### [Work task]
Pull every line with "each" from the data below and copy it.
╭─ Source information
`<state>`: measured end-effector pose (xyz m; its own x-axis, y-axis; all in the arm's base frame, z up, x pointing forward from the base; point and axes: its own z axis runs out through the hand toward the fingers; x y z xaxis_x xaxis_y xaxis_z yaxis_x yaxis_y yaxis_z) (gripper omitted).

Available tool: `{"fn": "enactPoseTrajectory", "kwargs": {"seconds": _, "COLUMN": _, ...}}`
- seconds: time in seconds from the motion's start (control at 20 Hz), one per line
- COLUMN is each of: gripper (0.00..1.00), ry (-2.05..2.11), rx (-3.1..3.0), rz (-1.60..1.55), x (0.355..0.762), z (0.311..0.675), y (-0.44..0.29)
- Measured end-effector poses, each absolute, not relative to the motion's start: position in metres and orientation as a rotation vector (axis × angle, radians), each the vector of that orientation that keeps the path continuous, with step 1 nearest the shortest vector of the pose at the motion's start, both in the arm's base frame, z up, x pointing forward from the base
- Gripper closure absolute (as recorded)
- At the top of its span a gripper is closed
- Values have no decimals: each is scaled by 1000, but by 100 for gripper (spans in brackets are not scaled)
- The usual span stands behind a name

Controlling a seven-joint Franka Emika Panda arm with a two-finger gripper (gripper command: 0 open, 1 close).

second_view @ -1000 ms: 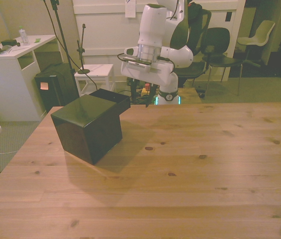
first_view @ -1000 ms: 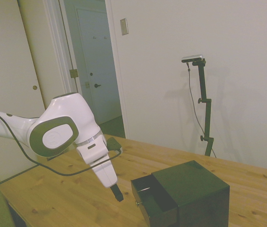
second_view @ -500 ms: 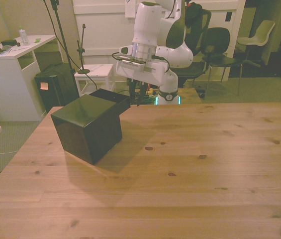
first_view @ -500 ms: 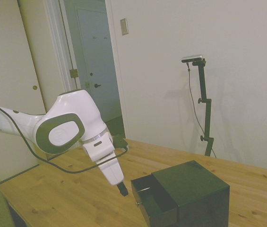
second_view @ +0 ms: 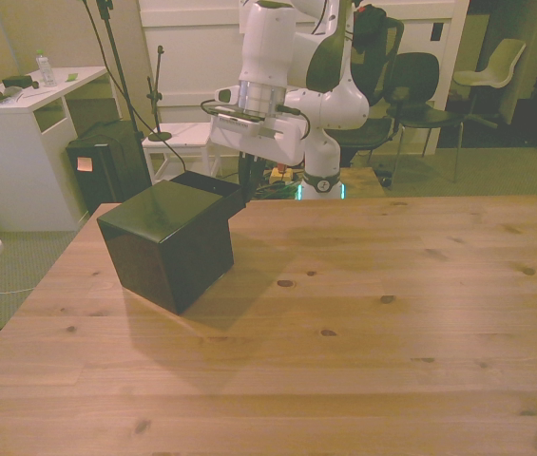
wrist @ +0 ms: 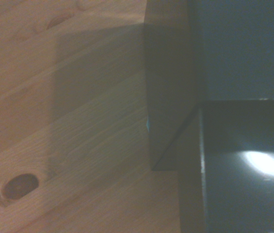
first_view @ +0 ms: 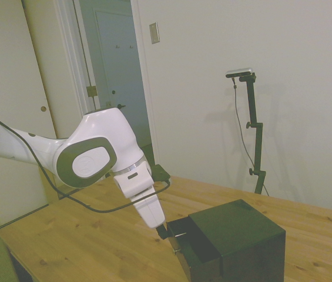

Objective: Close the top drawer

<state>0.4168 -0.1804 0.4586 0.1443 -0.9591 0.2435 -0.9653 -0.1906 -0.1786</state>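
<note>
The small black cabinet [first_view: 239, 232] stands on the wooden table [first_view: 83, 247]. Its top drawer [first_view: 184, 238] sticks out part way toward the arm, with the inside showing. My gripper [first_view: 163, 231] hangs tip-down right at the drawer's front face, seemingly touching it. In the front view the cabinet [second_view: 165, 237] sits at the table's left, the top drawer [second_view: 213, 183] juts out behind it, and the gripper [second_view: 247, 180] is just beyond that. The wrist view shows the top drawer [wrist: 170, 97] dark against the wood. The lower drawers are hidden.
The table [second_view: 392, 313] stretches wide toward the front view's right and toward the camera. Beyond its far edge stand a white desk [second_view: 21, 123], a black bin [second_view: 106, 166], a small white side table [second_view: 187, 138] and dark chairs [second_view: 411, 85].
The arm has swung toward the cabinet, carrying the gripper from open table up to the drawer's front face. The drawer looks about as far out as before.
</note>
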Motion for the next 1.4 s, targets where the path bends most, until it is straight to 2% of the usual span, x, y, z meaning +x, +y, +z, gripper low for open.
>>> {"fn": "enactPoseTrajectory", "kwargs": {"seconds": 1.4, "gripper": 100, "ry": -2074, "rx": 2287, "rz": 500, "x": 435, "z": 470, "y": -229}}
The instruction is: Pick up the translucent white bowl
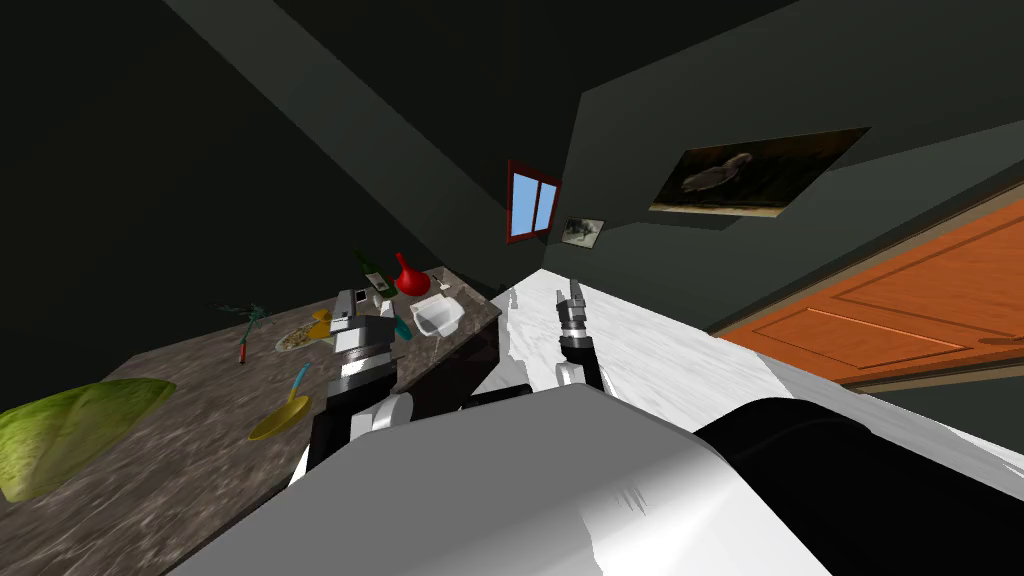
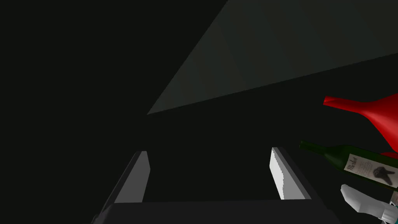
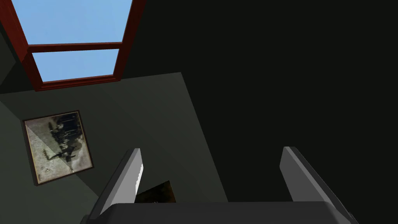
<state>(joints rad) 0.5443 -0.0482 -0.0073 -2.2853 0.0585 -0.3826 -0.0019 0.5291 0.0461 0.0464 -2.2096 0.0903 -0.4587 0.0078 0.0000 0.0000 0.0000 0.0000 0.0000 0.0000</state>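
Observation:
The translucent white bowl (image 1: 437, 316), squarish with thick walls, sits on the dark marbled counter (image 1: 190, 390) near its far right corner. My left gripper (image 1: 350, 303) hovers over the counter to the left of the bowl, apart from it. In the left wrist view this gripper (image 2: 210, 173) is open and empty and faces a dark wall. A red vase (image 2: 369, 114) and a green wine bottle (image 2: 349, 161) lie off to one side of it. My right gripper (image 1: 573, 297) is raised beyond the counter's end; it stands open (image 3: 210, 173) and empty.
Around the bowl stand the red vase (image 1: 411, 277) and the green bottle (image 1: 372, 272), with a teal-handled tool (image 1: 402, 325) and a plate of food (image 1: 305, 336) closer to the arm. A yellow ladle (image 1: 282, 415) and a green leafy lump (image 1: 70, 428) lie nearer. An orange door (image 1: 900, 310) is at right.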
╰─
### [Expected answer]
- COLUMN is each of: gripper (0.00..1.00), ry (-2.05..2.11), rx (-3.1..3.0), rz (-1.60..1.55), x (0.355..0.762), z (0.311..0.675), y (-0.44..0.29)
- Measured end-effector poses, each absolute, not relative to the motion's start: position in metres and orientation as a rotation vector (axis × angle, radians), each the vector of that orientation that keeps the path continuous, with step 1 nearest the shortest vector of the pose at the motion's start, both in the arm's base frame, z up, x pointing forward from the base
- Values have no decimals: each is scaled by 1000, but by 100 for gripper (spans in brackets are not scaled)

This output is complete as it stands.